(Brief) The expected answer holds every line from the first line of the data below through the line containing "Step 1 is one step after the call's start", exactly as written, and no other line.

(Stored data)
>>>
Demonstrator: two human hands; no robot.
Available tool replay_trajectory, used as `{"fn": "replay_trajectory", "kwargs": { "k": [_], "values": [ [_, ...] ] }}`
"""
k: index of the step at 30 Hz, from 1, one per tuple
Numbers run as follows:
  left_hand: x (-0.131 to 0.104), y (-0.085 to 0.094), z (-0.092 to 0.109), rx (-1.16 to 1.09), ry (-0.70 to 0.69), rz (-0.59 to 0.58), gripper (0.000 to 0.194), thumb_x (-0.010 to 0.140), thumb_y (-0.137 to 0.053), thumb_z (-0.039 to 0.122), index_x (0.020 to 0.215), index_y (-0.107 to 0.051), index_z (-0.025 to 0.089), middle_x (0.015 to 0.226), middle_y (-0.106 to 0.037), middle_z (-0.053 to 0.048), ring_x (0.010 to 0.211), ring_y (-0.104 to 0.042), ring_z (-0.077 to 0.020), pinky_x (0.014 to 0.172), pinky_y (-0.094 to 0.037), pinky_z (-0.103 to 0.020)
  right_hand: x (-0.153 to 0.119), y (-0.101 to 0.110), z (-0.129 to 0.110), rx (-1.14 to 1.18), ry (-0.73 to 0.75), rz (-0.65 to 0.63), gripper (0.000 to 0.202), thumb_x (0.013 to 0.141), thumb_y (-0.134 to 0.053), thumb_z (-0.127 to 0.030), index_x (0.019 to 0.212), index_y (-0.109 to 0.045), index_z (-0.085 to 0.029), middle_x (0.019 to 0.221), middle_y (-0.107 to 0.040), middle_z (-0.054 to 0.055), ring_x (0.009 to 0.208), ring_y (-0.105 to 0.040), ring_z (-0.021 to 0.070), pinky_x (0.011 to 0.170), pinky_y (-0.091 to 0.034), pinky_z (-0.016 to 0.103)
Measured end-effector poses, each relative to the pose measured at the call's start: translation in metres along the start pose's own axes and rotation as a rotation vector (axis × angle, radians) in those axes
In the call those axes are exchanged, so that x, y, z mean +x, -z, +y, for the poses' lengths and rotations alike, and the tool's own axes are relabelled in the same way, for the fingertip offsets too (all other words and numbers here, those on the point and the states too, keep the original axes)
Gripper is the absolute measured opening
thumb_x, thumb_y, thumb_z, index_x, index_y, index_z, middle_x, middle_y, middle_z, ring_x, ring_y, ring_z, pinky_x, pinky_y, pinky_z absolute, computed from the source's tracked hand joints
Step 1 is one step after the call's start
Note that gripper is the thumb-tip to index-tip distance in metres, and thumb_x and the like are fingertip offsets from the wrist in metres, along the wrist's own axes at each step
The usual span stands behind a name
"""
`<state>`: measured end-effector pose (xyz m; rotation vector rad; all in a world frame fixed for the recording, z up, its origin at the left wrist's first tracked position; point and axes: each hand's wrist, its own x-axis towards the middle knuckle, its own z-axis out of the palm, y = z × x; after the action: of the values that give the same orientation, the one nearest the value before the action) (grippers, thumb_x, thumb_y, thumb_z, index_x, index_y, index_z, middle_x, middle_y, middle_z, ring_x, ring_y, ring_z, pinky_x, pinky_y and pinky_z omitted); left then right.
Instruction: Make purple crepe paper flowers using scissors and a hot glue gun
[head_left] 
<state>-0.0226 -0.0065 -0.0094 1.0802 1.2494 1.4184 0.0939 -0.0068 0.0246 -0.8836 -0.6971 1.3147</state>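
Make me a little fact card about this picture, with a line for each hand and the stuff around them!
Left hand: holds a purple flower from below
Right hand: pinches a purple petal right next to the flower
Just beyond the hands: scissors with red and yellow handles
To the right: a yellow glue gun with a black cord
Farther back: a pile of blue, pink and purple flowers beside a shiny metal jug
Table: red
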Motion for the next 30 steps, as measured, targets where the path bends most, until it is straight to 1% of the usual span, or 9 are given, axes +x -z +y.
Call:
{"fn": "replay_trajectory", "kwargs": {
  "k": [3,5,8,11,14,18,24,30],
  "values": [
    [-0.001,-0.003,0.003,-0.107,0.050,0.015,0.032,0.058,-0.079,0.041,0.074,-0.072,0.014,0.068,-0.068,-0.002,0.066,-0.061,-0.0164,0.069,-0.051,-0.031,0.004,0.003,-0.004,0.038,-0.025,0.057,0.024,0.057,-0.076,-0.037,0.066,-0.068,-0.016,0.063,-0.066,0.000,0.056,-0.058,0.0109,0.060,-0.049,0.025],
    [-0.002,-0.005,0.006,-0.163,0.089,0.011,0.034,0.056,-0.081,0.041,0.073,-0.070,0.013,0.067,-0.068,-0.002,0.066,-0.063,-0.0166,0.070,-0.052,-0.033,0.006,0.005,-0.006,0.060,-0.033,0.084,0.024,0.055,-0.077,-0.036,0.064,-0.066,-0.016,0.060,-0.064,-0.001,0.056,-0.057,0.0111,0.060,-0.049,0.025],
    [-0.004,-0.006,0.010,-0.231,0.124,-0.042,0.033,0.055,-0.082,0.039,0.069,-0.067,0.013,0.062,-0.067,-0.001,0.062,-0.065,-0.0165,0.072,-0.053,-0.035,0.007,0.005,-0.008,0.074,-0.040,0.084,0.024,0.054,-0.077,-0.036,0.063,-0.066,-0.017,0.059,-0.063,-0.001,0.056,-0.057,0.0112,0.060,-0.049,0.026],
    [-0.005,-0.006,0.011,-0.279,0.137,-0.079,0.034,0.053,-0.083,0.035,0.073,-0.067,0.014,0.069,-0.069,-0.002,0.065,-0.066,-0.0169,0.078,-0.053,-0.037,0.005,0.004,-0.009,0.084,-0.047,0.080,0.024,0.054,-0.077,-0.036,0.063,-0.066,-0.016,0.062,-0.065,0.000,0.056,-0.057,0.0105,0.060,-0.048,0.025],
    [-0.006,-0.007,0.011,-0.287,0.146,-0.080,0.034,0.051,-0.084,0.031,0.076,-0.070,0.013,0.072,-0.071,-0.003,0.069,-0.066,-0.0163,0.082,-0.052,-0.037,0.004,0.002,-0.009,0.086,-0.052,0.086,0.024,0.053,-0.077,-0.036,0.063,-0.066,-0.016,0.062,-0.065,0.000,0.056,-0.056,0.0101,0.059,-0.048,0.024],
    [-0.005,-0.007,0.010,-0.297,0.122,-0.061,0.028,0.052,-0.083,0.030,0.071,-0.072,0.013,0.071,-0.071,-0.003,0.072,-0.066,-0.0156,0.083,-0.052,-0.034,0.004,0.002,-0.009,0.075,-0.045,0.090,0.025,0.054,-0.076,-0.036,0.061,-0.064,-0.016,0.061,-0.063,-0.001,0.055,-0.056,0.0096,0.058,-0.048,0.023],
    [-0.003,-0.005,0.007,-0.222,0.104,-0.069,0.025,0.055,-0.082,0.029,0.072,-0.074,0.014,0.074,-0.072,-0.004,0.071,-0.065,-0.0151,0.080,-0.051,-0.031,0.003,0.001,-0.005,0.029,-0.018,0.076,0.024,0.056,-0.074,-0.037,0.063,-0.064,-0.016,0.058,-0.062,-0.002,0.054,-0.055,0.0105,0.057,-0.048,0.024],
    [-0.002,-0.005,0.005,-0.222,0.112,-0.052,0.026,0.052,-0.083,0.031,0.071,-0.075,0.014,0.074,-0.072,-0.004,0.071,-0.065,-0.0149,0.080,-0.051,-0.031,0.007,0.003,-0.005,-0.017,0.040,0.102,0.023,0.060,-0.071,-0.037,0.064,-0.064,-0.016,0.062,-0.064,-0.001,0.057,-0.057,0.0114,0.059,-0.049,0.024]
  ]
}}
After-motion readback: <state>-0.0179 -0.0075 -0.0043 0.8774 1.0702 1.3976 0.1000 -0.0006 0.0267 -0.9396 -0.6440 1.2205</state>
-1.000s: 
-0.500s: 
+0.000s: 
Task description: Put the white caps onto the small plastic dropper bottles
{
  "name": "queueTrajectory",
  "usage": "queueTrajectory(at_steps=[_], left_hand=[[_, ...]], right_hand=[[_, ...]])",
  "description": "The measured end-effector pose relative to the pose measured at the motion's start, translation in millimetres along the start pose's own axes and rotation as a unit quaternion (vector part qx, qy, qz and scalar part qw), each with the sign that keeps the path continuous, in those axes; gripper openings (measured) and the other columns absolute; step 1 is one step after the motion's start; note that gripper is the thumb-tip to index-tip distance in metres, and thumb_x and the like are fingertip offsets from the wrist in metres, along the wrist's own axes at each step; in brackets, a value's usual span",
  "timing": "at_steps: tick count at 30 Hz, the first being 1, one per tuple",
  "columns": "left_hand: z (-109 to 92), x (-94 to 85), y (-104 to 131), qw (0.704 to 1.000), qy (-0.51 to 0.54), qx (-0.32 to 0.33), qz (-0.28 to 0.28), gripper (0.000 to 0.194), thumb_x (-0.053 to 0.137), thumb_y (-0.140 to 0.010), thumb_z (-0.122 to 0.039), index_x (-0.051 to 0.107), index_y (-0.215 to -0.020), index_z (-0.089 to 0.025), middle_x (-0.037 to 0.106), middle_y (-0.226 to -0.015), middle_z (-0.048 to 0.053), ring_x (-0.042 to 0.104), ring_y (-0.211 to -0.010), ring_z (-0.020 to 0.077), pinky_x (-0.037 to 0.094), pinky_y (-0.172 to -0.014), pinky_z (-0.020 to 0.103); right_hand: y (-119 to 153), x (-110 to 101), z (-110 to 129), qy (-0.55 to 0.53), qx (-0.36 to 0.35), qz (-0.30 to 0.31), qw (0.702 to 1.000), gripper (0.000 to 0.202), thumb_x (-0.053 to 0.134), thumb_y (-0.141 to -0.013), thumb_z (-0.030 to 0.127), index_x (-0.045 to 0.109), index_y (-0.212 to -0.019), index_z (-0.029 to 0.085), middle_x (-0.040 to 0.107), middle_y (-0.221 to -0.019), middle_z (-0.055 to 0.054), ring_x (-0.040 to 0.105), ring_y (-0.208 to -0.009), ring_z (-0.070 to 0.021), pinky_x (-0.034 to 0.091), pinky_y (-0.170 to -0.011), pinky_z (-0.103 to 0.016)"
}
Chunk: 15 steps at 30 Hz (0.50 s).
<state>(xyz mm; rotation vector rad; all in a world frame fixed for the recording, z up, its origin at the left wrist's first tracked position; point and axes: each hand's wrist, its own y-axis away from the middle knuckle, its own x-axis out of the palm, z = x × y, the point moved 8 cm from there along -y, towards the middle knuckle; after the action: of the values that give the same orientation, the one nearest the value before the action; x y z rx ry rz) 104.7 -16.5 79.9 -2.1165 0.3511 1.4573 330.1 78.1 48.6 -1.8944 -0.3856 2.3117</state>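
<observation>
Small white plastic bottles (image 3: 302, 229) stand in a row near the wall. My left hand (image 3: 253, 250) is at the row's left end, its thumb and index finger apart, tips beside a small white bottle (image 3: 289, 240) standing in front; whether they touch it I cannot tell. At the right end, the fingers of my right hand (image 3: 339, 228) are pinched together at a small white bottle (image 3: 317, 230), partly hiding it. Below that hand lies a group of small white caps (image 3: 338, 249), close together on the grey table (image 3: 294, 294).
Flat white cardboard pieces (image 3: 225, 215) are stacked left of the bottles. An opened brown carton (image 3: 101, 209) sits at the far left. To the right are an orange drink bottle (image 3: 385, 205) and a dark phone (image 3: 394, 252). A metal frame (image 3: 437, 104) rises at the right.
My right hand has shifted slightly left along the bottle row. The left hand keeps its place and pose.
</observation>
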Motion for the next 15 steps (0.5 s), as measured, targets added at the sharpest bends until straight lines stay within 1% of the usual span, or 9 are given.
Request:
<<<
(Output)
Demonstrator: two human hands; no robot.
Available tool replay_trajectory, used as `{"fn": "replay_trajectory", "kwargs": { "k": [_], "values": [ [_, ...] ] }}`
"""
k: index of the step at 30 Hz, from 1, one per tuple
Numbers run as follows:
  left_hand: x (-0.131 to 0.104), y (-0.085 to 0.094), z (-0.092 to 0.109), rx (-1.16 to 1.09), ry (-0.70 to 0.69), rz (-0.59 to 0.58), gripper (0.000 to 0.194), thumb_x (-0.010 to 0.140), thumb_y (-0.137 to 0.053), thumb_z (-0.039 to 0.122), index_x (0.020 to 0.215), index_y (-0.107 to 0.051), index_z (-0.025 to 0.089), middle_x (0.015 to 0.226), middle_y (-0.106 to 0.037), middle_z (-0.053 to 0.048), ring_x (0.010 to 0.211), ring_y (-0.104 to 0.042), ring_z (-0.077 to 0.020), pinky_x (0.014 to 0.172), pinky_y (-0.094 to 0.037), pinky_z (-0.103 to 0.020)
  right_hand: x (-0.153 to 0.119), y (-0.101 to 0.110), z (-0.129 to 0.110), rx (-1.14 to 1.18), ry (-0.73 to 0.75), rz (-0.65 to 0.63), gripper (0.000 to 0.202), thumb_x (0.013 to 0.141), thumb_y (-0.134 to 0.053), thumb_z (-0.127 to 0.030), index_x (0.019 to 0.212), index_y (-0.109 to 0.045), index_z (-0.085 to 0.029), middle_x (0.019 to 0.221), middle_y (-0.107 to 0.040), middle_z (-0.054 to 0.055), ring_x (0.009 to 0.208), ring_y (-0.105 to 0.040), ring_z (-0.021 to 0.070), pinky_x (0.011 to 0.170), pinky_y (-0.091 to 0.034), pinky_z (-0.016 to 0.103)
Measured end-effector poses, each relative to the pose measured at the call's start: translation in metres along the start pose's own axes and rotation as a rotation vector (axis × angle, radians) in those axes
In the call those axes are exchanged, so that x, y, z mean +x, -z, +y, for the poses' lengths and rotations alike, and the tool's own axes are relabelled in the same way, for the fingertip offsets too (all other words and numbers here, those on the point and the states too, keep the original axes)
Gripper is the absolute measured opening
thumb_x, thumb_y, thumb_z, index_x, index_y, index_z, middle_x, middle_y, middle_z, ring_x, ring_y, ring_z, pinky_x, pinky_y, pinky_z absolute, computed from the source's tracked hand joints
Step 1 is one step after the call's start

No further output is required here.